Chairman of Majelis Masyayikh KH Abdul Ghaffar Rozin (Gus Rozin) explained that the use of the word “assist” in Article 48 paragraphs (2) and (3) of the Pesantren Law may lower the state’s constitutional responsibility degree towards pesantren. The phrase may be understood as if the funding for pesantren is voluntary or only serves as a temporary policy.
“It is because nowadays, most assistance for pesantren is in the form of limited affirmative programs, based on proposal, incidental, and has yet to integrate them as funding to improve the quality of sustainable and continuous national education. Whereas pesantren carries out educational functions, which constitutionally is part of the state’s responsibility,” explained Gus Rozin.
Unequal Treatment
He further stated that the norm-setting regarding funding under Article 48 paragraph (2) of the Pesantren Law clearly results in unequal treatment between regular educational institutions and the pesantren. The disparity directly violates citizens’ constitutional rights to be free from discrimination, as strictly guaranteed in Article 28I paragraph (2) of the 1945 Constitution. It is the case that regular education and pesantren, in essence, are organized on the same philosophy and carry out parallel constitutional missions to educate the life of the nation, as mandated by the fourth paragraph of the Preamble to the 1945 Constitution. Pesantren has proven, historically and factually, to be an important pillar shaping the nation’s future generations long before the Republic of Indonesia was established.
Majelis Masyayikh holds that the state should not differentiate between the responsibility to fund pesantren and other educational institutions that carry out educational functions. It is because, if pesantren is acknowledged as an integral part of the national education system and substantially implements the national education goals as referred to in Article 31 of the 1945 Constitution, then funding for pesantren should be considered part of the state’s obligations.

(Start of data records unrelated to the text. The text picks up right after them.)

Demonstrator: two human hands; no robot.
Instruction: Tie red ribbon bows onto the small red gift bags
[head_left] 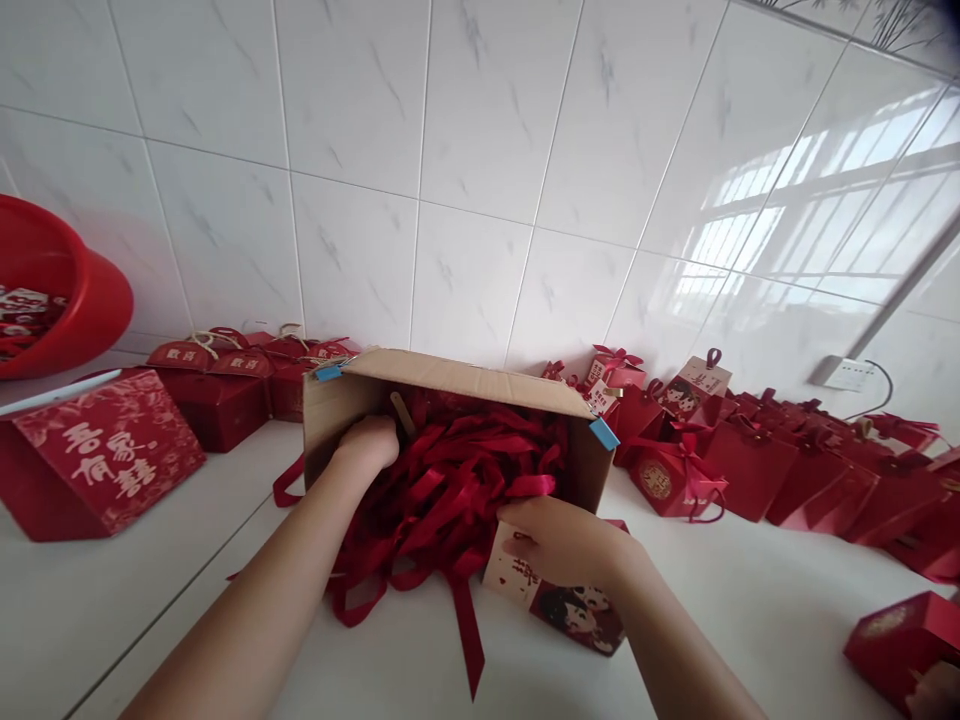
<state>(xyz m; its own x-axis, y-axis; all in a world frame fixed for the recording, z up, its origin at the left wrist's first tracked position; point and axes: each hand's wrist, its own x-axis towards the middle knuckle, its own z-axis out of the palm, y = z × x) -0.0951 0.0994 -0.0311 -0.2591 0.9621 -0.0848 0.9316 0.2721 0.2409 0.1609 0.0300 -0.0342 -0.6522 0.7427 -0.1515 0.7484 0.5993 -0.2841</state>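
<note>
A brown cardboard box (450,378) lies on its side on the white tiled floor, spilling a tangle of dark red ribbons (450,490). My left hand (367,445) reaches into the box's left side, fingers curled down among the ribbons; what they hold is hidden. My right hand (559,540) rests curled on a small red and cream gift box (570,605) printed with a cartoon couple, just in front of the box's right corner. One ribbon tail (469,630) trails toward me.
Rows of red gift boxes (750,460) line the wall on the right, more (225,385) on the left. A larger red box with gold characters (105,455) sits far left, beside a red basin (60,290). Another red box (900,640) lies near right.
</note>
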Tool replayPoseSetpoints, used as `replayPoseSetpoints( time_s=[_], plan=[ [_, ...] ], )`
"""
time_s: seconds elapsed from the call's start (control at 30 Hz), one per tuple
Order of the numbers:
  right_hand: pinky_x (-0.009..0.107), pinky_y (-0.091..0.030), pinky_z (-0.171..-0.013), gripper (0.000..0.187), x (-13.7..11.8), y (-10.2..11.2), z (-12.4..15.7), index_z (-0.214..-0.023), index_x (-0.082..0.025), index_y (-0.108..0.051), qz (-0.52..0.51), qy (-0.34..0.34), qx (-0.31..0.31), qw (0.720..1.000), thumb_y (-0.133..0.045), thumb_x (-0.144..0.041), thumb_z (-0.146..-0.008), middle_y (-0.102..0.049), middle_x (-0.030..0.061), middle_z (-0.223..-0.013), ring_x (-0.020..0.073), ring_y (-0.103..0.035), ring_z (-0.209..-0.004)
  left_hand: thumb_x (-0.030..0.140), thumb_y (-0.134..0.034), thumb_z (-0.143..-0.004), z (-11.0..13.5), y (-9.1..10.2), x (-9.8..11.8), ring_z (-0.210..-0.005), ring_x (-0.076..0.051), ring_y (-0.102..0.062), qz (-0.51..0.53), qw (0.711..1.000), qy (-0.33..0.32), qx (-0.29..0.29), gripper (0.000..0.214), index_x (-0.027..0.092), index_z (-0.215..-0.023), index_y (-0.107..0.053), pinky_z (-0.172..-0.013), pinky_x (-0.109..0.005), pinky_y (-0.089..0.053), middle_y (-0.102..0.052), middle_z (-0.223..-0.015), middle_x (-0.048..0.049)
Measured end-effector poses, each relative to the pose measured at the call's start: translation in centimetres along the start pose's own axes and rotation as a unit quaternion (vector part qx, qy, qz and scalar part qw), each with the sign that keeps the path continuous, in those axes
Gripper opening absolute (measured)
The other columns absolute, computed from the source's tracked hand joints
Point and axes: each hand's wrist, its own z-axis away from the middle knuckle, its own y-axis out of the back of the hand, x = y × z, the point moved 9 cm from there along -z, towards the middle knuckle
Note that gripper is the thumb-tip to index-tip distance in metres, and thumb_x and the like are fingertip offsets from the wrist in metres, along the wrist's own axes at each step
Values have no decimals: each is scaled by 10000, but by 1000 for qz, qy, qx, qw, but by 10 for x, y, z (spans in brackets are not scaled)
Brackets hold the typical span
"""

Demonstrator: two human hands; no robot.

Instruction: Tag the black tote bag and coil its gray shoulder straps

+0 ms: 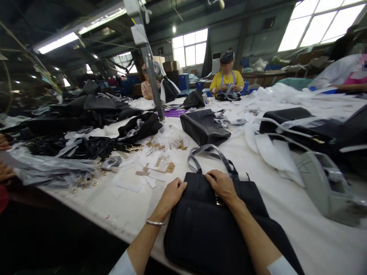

“If the funding for pesantren is only regarded as 'assistance' which is facultative and not imperative, there is a risk that the aspect of quality assurance in pesantren education will be neglected. The lack of funding support will directly affect pesantren education quality, including in terms of human resources, facilities and infrastructure, curriculum development, institutional strengthening, and development of science and technology,” Gus Rozin argued.
Pesantren Funding Policy
Chairman of the Pesantren Development Agency (LP2) of the Muhammadiyah Central Board (PP Muhammadiyah), Maskuri, argued that the pesantren funding policy must be established on several principles: equality before the law, transparency and accountability, just distribution, non-politicization, and equality among religious education institutions.
Maskuri mentioned that the principle of equality before the law in the context of the state’s funding for pesantren means that every pesantren that has fulfilled the administrative and substantive requirements under statutory law must have the same opportunity to receive government assistance or funding. It must be conducted without regard to organizational affiliation, mazhab, group, region, social status, or close ties to certain officials. Every pesantren that has met administrative requirements must have the same opportunity to receive funding without discrimination.
The next principle is transparency and accountability, in the form of the state’s obligation to establish a funding record system, verification, and distribution that are open, measurable, and publicly monitorable. Transparency and accountability in the distribution of pesantren funds are a constitutional mandate and an implementation of good governance. Transparency requires the government to make information on all processes for the distribution of assistance public, while accountability requires that every use of public funds be subject to legal and administrative oversight.
In practice, Maskuri added, the two principles are important to ensure that the state’s assistance is provided based on objective needs and criteria rather than political closeness, social influence, or other non-legal factors. Therefore, pesantren assistance can serve the function as an instrument for equitable access to education and social justice.
Moreover, there must be a principle of allocation and distributive justice, meaning that the funding must not be enjoyed only by certain groups but must reach all pesantrens proportionally, based on the state’s needs and capacity. If funding can only be distributed to large, well-known pesantren, while small pesantren that have greater needs struggle to access assistance, it risks violating the principle of distributive justice.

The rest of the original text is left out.